Contrary to popular belief, sharks are generally not a threat to people. The giant sea creatures do not normally hunt humans. When they do, it is usually a case of misguided identity, according to NOAA. Sharks sometimes mistake people for its natural prey, such as fish or a marine mammal or sea turtle, and most often will release the person after the first bite.
The “big three” species – bull, tiger, and great white sharks – are big enough to do a lot of damage to a person and must be treated with respect and caution. The U.S. averages just 19 shark attacks each year and one shark-attack fatality every two years. According to National Geographic, for every human killed by a shark, humans kill approximately two million of the “super predator.”
People love a good slayer story, but in reality the odds you’ll be attacked by a shark are astronomically slim. The chances you will be attacked by a shark are one in 11.5 million, according to Florida Museum of Natura History. That means you are more likely to be killed by a bear, a dog, or a tornado than a shark.

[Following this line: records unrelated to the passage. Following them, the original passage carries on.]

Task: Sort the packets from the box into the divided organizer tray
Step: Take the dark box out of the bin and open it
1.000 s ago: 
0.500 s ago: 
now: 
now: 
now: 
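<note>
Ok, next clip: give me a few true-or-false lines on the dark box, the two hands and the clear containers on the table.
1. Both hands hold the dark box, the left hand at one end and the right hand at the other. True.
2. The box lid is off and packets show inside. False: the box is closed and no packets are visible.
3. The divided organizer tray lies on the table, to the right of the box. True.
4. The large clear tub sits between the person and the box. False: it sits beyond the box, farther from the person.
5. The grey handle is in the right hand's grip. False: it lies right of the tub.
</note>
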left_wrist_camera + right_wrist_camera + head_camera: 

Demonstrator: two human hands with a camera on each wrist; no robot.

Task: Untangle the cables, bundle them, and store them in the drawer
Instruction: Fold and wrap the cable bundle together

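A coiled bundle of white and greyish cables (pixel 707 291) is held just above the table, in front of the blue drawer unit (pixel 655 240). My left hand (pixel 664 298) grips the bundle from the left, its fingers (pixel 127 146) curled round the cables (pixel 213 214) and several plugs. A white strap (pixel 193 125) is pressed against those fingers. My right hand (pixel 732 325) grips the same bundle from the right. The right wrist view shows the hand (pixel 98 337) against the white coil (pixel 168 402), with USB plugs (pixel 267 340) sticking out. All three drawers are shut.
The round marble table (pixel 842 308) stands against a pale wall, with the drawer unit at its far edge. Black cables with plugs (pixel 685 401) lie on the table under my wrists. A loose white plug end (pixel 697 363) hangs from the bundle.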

Encountering the giant fish is an exhilarating adventure many people want to participate in. Swimming with sharks or looking at them from behind a cage is on many thrill-seekers’ bucket lists. Resorts and tour agencies offer the experience of being very close to the ocean’s most terrifying creature.
If you’re curious but not quite ready to get that friendly with these large sea species, a cage dive will likely better suit your appetite for a shark-viewing adventure. More experienced divers are brave enough to literally swim with the sharks.